## WORK TO BE COMPLETED:
Write each line below back out exactly, omitting its pictures.

###

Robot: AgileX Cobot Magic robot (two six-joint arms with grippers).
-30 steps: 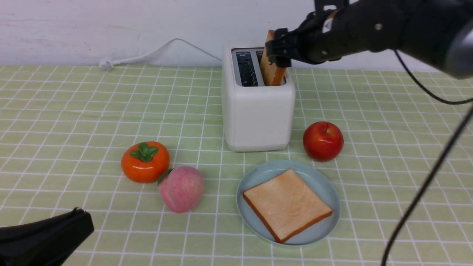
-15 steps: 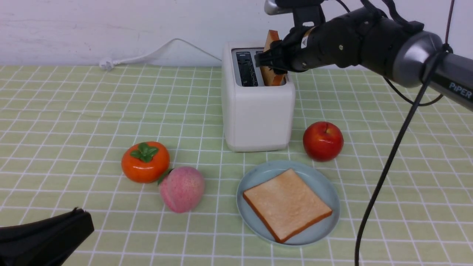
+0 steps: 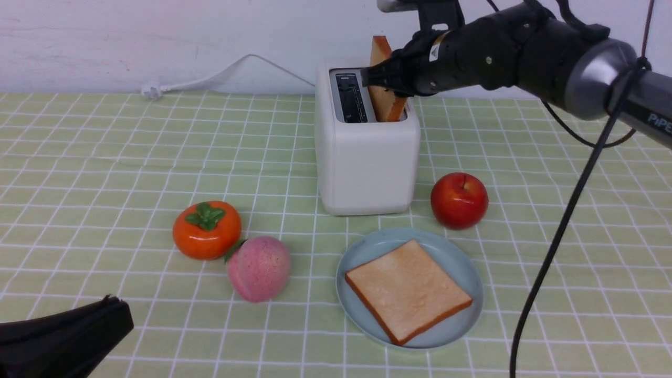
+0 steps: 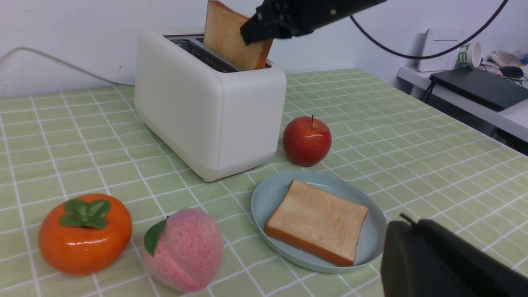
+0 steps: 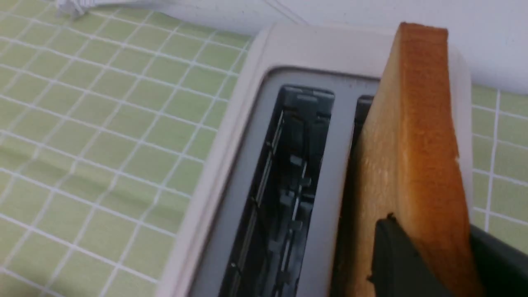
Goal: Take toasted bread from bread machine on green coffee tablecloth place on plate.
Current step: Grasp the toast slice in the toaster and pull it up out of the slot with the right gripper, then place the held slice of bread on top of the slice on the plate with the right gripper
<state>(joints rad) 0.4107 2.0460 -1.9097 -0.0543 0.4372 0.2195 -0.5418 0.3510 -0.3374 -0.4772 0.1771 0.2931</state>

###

## ANSWER SECTION:
Robot: AgileX Cobot Magic robot (two six-joint arms with grippers).
-30 steps: 
-15 steps: 
+0 steps: 
+0 steps: 
+0 steps: 
Goal: Take toasted bread from bread machine on green coffee tablecloth place on plate.
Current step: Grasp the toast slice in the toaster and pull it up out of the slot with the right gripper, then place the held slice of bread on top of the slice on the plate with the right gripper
<state>(joints rad) 0.4107 2.0460 -1.9097 -0.0543 0.4372 0.2195 -0.5418 0.3510 -0.3374 -0.4772 0.1771 0.2931</state>

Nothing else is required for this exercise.